Even more challenging for children are stimuli in which the speaker intentionally mismatches the audiovisual cues of emotion from the contextual and lexical information, with the purpose of being ironic. In such cases, children at 5–6 years of age tend to interpret the utterance literally even if prosodic cues of emotion signal the speaker’s irony (Nakassis and Snedeker, 2002; Laval and Bert-Erboul, 2005; Aguert et al., 2013; Bosco et al., 2013), and only if the utterance is produced together with visual cues of emotion can children infer non-literal meaning (Gil et al., 2014; González-Fuente, 2017). Taken together, all these findings indicate that vocal and visual cues of emotion are recognized and used very early in infancy, and that children use these early skills to process other people’s emotions once more complex cognitive abilities are in place.

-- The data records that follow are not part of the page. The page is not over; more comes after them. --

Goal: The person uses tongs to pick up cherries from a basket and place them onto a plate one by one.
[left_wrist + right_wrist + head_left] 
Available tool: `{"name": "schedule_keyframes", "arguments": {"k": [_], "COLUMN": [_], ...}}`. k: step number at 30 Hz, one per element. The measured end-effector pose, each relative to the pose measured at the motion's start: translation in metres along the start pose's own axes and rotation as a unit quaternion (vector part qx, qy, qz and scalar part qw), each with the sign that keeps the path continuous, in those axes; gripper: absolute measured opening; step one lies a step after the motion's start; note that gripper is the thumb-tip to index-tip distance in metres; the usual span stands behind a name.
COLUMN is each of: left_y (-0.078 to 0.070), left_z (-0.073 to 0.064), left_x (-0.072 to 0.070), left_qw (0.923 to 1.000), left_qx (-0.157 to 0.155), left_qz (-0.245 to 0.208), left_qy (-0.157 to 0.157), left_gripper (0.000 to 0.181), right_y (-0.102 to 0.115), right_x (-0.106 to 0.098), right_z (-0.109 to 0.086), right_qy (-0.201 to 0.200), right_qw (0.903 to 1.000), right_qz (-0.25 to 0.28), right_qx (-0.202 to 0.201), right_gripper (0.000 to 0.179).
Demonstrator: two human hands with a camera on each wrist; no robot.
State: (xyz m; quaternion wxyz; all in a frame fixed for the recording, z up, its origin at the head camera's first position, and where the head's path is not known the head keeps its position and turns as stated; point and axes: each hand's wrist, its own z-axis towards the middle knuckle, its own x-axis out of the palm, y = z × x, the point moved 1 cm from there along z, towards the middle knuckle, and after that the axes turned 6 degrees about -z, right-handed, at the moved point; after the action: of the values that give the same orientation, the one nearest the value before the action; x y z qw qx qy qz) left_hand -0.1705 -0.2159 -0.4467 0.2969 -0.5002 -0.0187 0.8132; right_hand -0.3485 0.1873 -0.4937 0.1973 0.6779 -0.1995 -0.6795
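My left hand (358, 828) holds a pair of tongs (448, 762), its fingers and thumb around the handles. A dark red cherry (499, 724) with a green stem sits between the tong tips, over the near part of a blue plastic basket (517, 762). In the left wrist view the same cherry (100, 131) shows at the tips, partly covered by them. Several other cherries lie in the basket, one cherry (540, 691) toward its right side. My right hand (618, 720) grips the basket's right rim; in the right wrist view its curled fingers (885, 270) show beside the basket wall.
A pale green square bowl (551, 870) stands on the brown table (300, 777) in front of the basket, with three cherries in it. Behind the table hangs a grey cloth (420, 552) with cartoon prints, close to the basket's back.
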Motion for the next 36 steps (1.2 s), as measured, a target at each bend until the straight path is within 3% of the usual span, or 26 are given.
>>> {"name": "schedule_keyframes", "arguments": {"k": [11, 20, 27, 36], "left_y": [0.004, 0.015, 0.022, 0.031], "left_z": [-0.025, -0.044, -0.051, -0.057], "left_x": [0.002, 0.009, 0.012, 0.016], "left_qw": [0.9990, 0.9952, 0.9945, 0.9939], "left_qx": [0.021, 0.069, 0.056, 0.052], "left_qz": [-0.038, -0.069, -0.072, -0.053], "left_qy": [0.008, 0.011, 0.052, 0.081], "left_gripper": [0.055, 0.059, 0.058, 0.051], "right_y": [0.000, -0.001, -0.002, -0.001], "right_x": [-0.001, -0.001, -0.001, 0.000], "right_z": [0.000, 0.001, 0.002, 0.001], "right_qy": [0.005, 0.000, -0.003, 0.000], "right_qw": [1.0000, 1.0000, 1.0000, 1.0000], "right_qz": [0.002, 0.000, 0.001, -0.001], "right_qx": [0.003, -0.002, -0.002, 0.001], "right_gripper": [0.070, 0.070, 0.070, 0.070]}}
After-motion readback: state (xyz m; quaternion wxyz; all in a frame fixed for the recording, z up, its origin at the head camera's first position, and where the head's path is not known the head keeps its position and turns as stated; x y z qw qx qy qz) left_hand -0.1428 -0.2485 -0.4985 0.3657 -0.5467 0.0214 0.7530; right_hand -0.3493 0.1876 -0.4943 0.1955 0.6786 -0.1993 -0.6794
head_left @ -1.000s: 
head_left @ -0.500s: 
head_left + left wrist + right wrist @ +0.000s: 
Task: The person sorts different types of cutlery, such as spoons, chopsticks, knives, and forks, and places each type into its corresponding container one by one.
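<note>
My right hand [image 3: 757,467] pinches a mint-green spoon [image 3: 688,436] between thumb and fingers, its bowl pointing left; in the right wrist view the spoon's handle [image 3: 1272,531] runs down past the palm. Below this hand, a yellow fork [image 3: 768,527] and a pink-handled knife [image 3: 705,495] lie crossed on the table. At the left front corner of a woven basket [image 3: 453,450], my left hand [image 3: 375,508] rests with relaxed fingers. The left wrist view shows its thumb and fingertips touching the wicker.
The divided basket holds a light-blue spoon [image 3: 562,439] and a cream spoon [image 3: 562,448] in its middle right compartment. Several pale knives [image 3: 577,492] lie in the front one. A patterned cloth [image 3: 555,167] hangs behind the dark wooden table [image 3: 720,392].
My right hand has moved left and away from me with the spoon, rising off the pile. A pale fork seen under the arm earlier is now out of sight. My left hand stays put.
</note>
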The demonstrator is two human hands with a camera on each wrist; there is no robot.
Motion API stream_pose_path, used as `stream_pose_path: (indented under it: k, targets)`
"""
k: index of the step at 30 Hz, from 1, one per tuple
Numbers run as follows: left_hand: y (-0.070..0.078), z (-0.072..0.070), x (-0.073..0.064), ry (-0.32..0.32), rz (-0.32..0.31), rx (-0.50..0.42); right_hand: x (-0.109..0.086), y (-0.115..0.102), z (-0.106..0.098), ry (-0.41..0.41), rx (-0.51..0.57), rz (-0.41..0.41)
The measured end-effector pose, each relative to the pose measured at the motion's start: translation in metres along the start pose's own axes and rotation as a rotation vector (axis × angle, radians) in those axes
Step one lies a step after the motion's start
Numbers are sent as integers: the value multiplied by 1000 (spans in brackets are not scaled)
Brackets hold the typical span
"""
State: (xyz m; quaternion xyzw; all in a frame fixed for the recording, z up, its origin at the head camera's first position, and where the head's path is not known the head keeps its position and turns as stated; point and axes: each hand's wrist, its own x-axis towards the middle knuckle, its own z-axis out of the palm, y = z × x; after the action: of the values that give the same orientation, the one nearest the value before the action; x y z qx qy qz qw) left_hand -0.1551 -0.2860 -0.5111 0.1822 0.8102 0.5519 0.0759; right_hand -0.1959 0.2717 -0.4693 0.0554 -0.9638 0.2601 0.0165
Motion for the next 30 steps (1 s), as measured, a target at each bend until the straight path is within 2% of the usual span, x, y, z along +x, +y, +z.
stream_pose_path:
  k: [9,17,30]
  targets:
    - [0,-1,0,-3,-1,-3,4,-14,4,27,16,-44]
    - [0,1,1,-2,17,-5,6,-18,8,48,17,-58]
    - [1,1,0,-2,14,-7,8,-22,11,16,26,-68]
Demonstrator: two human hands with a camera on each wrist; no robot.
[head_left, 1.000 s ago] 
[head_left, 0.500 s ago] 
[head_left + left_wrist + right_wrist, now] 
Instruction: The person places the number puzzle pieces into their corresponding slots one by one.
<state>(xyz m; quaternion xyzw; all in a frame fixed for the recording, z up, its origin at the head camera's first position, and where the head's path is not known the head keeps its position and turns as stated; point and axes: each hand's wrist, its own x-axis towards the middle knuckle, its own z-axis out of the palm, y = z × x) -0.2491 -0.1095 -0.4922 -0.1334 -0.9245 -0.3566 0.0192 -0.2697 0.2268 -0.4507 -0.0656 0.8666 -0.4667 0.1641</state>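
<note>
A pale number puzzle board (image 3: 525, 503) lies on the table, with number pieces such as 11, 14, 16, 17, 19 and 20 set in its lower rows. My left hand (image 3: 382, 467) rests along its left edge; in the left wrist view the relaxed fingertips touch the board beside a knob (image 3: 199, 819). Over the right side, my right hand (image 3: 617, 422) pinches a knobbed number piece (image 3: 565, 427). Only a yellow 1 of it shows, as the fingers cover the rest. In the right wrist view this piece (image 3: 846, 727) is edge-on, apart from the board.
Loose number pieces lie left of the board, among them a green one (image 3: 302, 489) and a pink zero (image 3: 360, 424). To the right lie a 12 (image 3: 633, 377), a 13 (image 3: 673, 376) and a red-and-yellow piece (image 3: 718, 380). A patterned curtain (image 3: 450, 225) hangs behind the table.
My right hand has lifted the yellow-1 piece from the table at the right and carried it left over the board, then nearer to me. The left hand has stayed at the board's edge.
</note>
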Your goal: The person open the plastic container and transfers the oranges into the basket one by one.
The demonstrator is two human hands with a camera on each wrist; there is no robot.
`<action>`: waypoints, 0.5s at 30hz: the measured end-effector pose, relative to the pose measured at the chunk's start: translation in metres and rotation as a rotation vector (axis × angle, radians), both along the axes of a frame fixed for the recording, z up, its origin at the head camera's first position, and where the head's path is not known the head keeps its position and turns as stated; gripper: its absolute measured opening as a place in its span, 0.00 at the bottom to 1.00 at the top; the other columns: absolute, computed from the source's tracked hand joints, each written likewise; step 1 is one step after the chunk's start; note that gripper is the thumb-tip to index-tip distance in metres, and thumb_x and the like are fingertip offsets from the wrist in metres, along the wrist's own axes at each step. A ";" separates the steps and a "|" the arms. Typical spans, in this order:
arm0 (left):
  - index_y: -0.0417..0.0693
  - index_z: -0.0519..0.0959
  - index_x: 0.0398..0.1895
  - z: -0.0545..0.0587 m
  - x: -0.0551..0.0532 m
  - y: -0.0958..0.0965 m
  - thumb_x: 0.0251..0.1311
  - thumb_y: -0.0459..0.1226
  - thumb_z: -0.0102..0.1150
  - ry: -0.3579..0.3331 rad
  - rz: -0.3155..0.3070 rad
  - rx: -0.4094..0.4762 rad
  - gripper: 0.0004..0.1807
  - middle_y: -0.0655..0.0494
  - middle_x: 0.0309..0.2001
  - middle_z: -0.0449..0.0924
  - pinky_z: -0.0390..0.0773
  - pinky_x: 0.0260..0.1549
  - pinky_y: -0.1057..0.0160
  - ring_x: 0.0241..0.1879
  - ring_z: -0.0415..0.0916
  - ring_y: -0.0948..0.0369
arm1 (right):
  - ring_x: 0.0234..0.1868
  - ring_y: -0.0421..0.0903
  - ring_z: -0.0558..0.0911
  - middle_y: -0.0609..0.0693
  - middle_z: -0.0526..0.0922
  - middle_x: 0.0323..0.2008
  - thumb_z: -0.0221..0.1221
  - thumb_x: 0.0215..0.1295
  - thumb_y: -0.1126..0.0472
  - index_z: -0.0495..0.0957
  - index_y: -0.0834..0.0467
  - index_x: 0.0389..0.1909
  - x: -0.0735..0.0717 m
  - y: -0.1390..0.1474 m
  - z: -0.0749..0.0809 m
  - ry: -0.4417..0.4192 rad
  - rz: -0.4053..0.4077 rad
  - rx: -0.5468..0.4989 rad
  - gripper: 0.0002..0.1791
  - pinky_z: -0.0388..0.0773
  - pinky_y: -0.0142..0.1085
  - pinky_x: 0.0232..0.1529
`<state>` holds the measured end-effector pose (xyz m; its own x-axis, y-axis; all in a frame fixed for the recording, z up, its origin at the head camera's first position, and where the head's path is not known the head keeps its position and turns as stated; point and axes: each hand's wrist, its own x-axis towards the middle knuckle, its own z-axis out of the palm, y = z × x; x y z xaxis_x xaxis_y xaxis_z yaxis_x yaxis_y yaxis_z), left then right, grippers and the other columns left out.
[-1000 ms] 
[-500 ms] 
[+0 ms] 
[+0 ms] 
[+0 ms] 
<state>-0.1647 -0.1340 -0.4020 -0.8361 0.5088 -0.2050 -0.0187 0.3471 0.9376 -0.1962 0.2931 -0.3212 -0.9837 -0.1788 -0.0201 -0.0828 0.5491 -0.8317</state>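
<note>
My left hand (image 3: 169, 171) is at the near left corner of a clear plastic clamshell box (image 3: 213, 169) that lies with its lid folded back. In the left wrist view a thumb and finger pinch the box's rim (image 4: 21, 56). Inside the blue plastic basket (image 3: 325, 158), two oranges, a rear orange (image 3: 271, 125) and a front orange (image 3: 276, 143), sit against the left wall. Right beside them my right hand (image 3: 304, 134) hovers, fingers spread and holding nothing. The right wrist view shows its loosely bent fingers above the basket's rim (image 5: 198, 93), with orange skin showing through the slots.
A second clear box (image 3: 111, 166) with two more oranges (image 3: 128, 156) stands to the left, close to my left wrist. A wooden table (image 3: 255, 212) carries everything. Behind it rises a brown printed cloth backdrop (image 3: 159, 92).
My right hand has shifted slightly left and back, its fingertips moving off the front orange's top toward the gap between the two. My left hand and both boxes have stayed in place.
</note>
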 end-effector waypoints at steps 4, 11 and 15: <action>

Acoustic and Visual Markers of Intentions, Attitudes, and Beliefs

Infants recognize and express their social intentions and communicative goals very early in development, and they use prosodic and gestural means to do so. Twelve-month-old infants rely on pitch, duration, and the shape of the gesture (open-palm pointing, index-finger pointing, etc.) to understand whether the interlocutor is communicating in order to request an object, to inform the caregiver about its presence, or to share interest about it (Behne et al., 2012; Sakkalou and Gattis, 2012; Esteve-Gibert et al., 2017c; Rohlfing et al., 2017). For example, 12-month-old infants use the shape of a pointing gesture and the information from the context to understand that their interlocutor is referring to a certain object in space with a specific social intention (Behne et al., 2012). Interestingly, when contextual cues are ambiguous or uninformative, 12-month-old infants use the shape of the pointing gesture in combination with the prosodic features of speech to infer the speakers’ pragmatic intentions (Esteve-Gibert et al., 2017c). Some months later, at around 15 months of age, infants distinguish an action as being accidental or intentional only through the prosodic features of the interlocutor’s speech (Sakkalou and Gattis, 2012).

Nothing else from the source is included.